## [Assigned task]
From start to end of the material below, restate each line exactly.

..............................

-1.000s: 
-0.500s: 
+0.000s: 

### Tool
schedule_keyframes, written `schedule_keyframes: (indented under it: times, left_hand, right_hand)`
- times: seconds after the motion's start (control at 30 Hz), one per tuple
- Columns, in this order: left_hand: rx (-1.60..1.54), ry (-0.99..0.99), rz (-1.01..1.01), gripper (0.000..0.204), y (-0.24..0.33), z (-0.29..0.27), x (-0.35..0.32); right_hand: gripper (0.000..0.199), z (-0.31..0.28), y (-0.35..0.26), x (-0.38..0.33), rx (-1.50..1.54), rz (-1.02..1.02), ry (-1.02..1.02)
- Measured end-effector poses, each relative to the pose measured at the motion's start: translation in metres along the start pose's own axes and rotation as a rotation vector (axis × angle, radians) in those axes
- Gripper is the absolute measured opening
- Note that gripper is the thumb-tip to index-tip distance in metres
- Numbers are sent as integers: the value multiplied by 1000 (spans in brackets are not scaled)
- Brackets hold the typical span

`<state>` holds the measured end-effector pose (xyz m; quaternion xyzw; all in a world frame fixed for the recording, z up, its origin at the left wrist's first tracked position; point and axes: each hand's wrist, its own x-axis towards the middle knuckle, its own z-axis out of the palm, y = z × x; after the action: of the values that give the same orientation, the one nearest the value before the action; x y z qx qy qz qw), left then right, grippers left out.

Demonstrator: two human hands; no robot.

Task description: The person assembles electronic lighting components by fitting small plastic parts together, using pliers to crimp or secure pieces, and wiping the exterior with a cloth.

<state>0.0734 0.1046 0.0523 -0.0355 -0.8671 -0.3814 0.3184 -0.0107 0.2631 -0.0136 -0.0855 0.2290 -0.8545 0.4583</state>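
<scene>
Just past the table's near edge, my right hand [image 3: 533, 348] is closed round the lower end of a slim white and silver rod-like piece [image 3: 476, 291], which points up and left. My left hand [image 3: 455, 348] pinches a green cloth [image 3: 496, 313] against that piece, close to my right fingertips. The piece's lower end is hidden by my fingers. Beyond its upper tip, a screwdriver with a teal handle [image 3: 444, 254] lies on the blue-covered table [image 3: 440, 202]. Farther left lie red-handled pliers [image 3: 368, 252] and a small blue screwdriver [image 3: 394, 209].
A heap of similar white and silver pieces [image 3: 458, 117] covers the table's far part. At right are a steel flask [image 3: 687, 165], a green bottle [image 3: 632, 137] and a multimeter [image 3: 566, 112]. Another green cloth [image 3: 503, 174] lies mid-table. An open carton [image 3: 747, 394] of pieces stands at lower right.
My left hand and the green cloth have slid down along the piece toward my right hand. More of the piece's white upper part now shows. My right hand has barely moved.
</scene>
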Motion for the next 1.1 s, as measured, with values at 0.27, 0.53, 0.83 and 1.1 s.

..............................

## [Response to this task]
-1.000s: 
-0.500s: 
+0.000s: 

### Tool
schedule_keyframes, written `schedule_keyframes: (indented under it: times, left_hand, right_hand)`
- times: seconds after the motion's start (control at 30 Hz), one per tuple
- Columns, in this order: left_hand: rx (-1.60..1.54), ry (-0.99..0.99), rz (-1.01..1.01), gripper (0.000..0.204), y (-0.24..0.33), z (-0.29..0.27), x (-0.35..0.32); right_hand: gripper (0.000..0.199), z (-0.31..0.28), y (-0.35..0.26), x (-0.38..0.33), rx (-1.50..1.54), rz (-1.02..1.02), ry (-1.02..1.02)
- Measured end-effector poses, each relative to the pose measured at the motion's start: translation in metres along the start pose's own axes and rotation as a rotation vector (axis × angle, radians) in those axes
- Gripper is the absolute measured opening
- Note that gripper is the thumb-tip to index-tip distance in metres
- Numbers are sent as integers: the value multiplied by 1000 (spans in brackets are not scaled)
- Brackets hold the typical span

`<state>` holds the measured end-effector pose (xyz m; quaternion xyzw; all in a world frame fixed for the recording, z up, its origin at the left wrist's first tracked position; point and axes: each hand's wrist, its own x-axis towards the middle knuckle, its own z-axis out of the palm, y = z × x; after the action: of the values that give the same orientation, the one nearest the value before the action; x y z qx qy qz qw), left then right, grippers left out.

Demonstrator: two human hands; no robot.

Task description: The person assembles electronic lighting components by fitting small plastic parts together, using pliers to crimp or secure pieces, and wiping the exterior with a cloth.

<state>0.0734 0.1046 0.0523 -0.0355 -0.8671 -0.3814 0.3184 -0.0107 0.2631 -0.0136 -0.0855 0.2290 -0.8545 0.4583</state>
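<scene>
Just past the table's near edge, my right hand [image 3: 533, 348] is closed round the lower end of a slim white and silver rod-like piece [image 3: 476, 291], which points up and left. My left hand [image 3: 455, 348] pinches a green cloth [image 3: 496, 313] against that piece, close to my right fingertips. The piece's lower end is hidden by my fingers. Beyond its upper tip, a screwdriver with a teal handle [image 3: 444, 254] lies on the blue-covered table [image 3: 440, 202]. Farther left lie red-handled pliers [image 3: 368, 252] and a small blue screwdriver [image 3: 394, 209].
A heap of similar white and silver pieces [image 3: 458, 117] covers the table's far part. At right are a steel flask [image 3: 687, 165], a green bottle [image 3: 632, 137] and a multimeter [image 3: 566, 112]. Another green cloth [image 3: 503, 174] lies mid-table. An open carton [image 3: 747, 394] of pieces stands at lower right.
My left hand and the green cloth have slid down along the piece toward my right hand. More of the piece's white upper part now shows. My right hand has barely moved.
</scene>
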Motion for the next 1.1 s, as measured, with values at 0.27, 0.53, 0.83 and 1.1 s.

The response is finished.